Upper member 22 comprises a boss 24, either internally or externally disposed, and axially centered at the top of upper member 22. Upper member 22 also has a bore 26, axially centered and extending downwardly partially through the combined thickness of the shell of upper member 22 and boss 24, thus allowing bore 26 to receive and secure the lower end of a flagstaff 30 of a removable flag 32 as shown in. FIG. 6. A flagstaff attachment means 28 is provided to attach the lower end of flagstaff 30 within bore 26. Flagstaff attachment means 28 can be a threaded connection, friction connection, twist-lock connection, or other detachable connection capable of securing and supporting flagstaff 30. Flagstaff 30 is an axially centered slender, substantially rigid length of metal or plastic material. In order for floatation unit 20 to remain watertight when flagstaff 30 is removed, bore 26 does not penetrate entirely through the combined thickness of the shell of upper member 22 and boss 24.
Upper member 22 further comprises one of the mating parts of a connecting means 34 that allows upper member 22 to be securely fastened to lower member 36 to provide a watertight connection allowing floatation unit 20 to float on the water surface during use. Connecting means 34 can be a threaded connection, twist-lock connection, clamping connection, or other suitable means of providing a secure but separable connection as shown in FIG. 4.
Lower member 36 comprises the other mating part of connecting means 34 and serves as a watertight closure cap when connected to upper member 22. Lower member 36 further comprises a line storage spool 38, having a spool body 42 that is of cylindrical shape, an upper flange 40 that is of a disk shape, and a lower flange 50. Lower flange 50 is also of a disk shape and includes a line-trapping element 52 at the circumference thereof. Line-trapping element 52 can comprise one or more grooves or slots 54, one or more fingers, teeth, or spokes 56, or a combination of alternating slots 54 and spokes 56 disposed radially along the periphery of lower flange 50. Spokes 56 may be narrowed and have bevels 58 at the outer ends thereof. The particular shape of slots 54 and beveled spokes 56 provides the surface of line-trapping element 52 with reduced friction to minimize wear, and to control anchor line 44 while traveling through slots 54 and over spokes 56 during the descent of anchor 68.

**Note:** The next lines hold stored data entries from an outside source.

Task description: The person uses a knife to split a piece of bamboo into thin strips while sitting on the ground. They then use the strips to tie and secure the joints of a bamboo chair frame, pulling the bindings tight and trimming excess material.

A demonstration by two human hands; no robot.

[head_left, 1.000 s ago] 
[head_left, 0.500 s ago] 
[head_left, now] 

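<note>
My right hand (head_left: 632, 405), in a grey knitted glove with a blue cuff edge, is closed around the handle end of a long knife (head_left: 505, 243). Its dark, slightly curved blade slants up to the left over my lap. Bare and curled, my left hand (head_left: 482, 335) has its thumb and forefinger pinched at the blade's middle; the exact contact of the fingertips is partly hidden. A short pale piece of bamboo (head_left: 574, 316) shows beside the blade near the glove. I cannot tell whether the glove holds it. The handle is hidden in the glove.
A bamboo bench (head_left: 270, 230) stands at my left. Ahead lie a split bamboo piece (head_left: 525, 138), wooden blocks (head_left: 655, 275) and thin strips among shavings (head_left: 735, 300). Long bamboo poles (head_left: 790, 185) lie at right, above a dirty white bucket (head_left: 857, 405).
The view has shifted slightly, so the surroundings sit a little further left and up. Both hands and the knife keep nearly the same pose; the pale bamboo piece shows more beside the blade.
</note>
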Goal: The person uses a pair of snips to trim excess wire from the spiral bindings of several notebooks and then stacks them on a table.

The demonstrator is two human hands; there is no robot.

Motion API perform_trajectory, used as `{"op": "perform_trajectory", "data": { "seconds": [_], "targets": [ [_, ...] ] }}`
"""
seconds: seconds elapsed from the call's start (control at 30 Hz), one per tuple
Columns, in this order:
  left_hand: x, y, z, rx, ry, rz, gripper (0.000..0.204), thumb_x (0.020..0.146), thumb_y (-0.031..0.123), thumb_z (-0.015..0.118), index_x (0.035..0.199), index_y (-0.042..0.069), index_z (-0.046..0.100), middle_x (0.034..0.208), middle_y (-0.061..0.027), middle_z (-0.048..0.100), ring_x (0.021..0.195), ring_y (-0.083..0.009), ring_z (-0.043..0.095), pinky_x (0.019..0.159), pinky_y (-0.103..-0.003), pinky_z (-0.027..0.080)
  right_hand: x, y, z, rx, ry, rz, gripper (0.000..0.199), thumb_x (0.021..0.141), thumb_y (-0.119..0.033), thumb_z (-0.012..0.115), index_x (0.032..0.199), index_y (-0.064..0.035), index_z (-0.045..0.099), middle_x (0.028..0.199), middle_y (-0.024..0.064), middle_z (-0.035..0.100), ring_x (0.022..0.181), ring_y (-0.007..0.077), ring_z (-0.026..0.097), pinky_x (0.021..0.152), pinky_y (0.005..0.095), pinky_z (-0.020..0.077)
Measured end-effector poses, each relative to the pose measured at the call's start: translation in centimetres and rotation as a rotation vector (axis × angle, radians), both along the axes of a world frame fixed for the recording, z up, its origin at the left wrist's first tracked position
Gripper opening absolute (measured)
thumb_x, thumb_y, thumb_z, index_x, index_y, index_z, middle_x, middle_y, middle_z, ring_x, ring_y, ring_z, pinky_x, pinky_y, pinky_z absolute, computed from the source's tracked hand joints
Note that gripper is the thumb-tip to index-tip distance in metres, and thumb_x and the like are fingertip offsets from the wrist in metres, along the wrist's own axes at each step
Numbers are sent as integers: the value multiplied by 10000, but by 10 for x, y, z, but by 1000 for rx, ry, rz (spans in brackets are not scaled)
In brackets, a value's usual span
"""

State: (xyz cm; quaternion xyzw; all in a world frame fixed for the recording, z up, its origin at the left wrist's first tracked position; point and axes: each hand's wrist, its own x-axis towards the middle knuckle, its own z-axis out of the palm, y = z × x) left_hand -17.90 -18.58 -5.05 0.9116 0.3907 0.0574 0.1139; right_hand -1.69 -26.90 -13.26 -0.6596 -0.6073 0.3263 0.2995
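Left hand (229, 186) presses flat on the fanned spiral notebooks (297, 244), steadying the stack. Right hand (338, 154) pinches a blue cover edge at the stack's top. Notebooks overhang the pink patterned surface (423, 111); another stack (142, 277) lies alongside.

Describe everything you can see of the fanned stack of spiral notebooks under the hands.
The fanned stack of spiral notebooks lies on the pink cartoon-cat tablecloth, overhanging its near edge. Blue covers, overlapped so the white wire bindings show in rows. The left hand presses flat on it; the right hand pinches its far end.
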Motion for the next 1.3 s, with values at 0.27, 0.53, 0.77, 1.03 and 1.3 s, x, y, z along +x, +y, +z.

Lower member 36 further comprises a lighting device attachment means 46 wherein a removable lighting device 48 can be attached within floatation unit 20 for use at night. Lighting device attachment means 46 and removable lighting device 48 can also be attached to boss 24 within upper member 22. Lighting device attachment means 46 is shown on the cross-sectional view of FIG. 6. It can be a threaded connection, friction connection, magnetic connection, twist-lock connection, clamp, clip, or other similar means of attachment. Removable lighting device 48 can be a small battery-powered light, a light emitting diode, luminescent light sticks, or similar device capable of producing constant or intermittent diffused illumination through the transparent or translucent material of upper member 22. An alternate location for the light (not shown on the drawings) would be to have it removably mounted on the exterior surface of upper member 22.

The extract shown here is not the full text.